The Irish Republican Army, a violent movement seeking separation of Northern Ireland from the UK, says it was behind a series of bomb packages sent to crowded locations across Britain last week.

The UK police said on Monday that IRA’s claim of responsibility came earlier in the day through a Northern Ireland media outlet using a recognized codeword.

The police said the group had claimed five devices were sent to locations in London and in Scotland although officers recovered only four.

The official line of the UK government is that the IRA, the dominant force behind three decades of troubles that ended in late 1990s, has no official presence anymore and those calling themselves IRA are in fact offshoots of the group.

However, the country is experiencing a new wave of separatist activities over Northern Ireland, a province where many are still unhappy with the British rule and seek independence or a merger with the Republic of Ireland. There have been a major bombing and two shootings in the province since the start of the year while the arrivals of bomb packages have added to the public concerns that violence could return to the streets of UK.

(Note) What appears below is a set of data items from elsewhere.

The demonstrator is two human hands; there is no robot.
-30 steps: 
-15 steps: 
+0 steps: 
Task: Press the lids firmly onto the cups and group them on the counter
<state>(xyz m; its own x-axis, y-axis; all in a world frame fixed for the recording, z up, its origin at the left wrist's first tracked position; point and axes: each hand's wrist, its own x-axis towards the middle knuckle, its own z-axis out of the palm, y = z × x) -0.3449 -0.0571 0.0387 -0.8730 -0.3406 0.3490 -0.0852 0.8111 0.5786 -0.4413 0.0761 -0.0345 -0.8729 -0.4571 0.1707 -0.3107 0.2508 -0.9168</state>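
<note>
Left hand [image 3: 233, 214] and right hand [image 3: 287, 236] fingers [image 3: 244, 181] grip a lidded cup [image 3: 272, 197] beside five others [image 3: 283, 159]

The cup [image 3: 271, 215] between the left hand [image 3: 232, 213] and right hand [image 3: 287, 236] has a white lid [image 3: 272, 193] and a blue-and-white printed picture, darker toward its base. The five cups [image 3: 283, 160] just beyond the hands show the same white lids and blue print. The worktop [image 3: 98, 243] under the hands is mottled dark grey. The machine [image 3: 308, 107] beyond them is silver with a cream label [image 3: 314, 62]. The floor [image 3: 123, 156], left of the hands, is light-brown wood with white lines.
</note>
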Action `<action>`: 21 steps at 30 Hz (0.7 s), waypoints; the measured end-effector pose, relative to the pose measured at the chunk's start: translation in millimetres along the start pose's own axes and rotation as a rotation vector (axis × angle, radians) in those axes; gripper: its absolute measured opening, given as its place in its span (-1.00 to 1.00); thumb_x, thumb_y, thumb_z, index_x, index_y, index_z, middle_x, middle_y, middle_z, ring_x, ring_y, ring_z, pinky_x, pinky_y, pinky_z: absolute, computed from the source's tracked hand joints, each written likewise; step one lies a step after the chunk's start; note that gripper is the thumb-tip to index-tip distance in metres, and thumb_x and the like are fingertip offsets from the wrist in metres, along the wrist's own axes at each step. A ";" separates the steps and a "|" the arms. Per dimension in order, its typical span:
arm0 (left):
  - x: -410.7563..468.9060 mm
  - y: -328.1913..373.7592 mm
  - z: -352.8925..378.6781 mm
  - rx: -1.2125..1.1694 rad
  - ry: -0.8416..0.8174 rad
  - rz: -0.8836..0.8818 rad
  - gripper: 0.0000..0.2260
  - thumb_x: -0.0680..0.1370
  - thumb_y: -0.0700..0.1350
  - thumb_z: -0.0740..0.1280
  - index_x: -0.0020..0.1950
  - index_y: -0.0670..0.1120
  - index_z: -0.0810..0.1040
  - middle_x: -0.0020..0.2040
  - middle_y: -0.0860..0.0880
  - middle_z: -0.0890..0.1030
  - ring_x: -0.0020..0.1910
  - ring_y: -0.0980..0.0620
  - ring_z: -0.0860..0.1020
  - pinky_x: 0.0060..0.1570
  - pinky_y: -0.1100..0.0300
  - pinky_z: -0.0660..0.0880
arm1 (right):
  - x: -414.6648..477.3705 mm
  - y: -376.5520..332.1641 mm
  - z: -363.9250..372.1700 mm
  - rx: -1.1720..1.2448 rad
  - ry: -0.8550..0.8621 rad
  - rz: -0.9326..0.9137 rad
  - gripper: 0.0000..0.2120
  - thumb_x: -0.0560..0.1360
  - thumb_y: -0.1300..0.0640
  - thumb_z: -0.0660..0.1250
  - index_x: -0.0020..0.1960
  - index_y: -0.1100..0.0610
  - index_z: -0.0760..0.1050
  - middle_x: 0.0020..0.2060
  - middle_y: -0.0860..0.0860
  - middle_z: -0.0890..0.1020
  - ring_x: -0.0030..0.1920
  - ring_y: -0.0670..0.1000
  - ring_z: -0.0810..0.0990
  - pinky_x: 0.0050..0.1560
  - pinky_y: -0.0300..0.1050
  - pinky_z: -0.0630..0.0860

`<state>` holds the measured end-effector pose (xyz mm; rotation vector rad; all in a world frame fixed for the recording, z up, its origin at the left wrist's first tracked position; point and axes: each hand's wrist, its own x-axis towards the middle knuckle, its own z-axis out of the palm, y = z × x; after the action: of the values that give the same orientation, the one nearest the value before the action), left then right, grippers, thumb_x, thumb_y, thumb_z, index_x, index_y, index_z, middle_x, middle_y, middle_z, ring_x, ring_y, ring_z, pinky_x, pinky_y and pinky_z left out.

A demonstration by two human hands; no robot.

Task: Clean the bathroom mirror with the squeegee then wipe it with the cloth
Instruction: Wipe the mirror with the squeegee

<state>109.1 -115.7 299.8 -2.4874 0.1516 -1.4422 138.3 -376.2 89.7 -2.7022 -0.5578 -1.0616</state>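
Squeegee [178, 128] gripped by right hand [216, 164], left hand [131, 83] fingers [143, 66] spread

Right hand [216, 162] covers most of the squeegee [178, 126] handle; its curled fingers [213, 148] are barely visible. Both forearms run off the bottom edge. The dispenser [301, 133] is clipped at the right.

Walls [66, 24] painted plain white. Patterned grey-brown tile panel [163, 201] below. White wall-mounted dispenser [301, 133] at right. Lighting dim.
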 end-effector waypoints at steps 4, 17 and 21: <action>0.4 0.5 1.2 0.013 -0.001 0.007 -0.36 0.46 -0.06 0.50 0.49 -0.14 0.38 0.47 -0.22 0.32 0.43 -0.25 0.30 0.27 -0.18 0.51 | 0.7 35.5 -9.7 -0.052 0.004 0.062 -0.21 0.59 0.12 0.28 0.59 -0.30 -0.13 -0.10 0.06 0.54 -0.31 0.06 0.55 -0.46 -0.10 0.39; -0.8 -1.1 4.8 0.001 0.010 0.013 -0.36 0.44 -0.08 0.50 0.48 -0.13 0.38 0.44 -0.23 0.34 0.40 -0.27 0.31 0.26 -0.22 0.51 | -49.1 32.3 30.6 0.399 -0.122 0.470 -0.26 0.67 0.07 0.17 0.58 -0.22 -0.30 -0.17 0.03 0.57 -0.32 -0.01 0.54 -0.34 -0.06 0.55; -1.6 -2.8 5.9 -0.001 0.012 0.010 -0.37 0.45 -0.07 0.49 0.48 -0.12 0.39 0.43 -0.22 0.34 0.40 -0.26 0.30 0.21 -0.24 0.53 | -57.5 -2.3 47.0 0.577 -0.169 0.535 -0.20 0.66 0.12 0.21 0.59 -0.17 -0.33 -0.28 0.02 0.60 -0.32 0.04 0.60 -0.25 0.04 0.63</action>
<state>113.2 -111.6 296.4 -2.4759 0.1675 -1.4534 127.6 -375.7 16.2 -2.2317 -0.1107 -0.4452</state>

Police Scotland and the Metropolitan Police of London had earlier suspected the parcel bombs, discovered at three London transport hubs and the University of Glasgow last week, could have come from Irish separatists due to similarities they had to devices sent by Northern Ireland dissident groups in the past.

The revived separatism in Northern Ireland comes amid warnings that a historic ceasefire agreement signed in 1998 may need to change if Britain fails to guarantee that the border between the two Irelands will remain open following London’s imminent withdrawal from the European Union.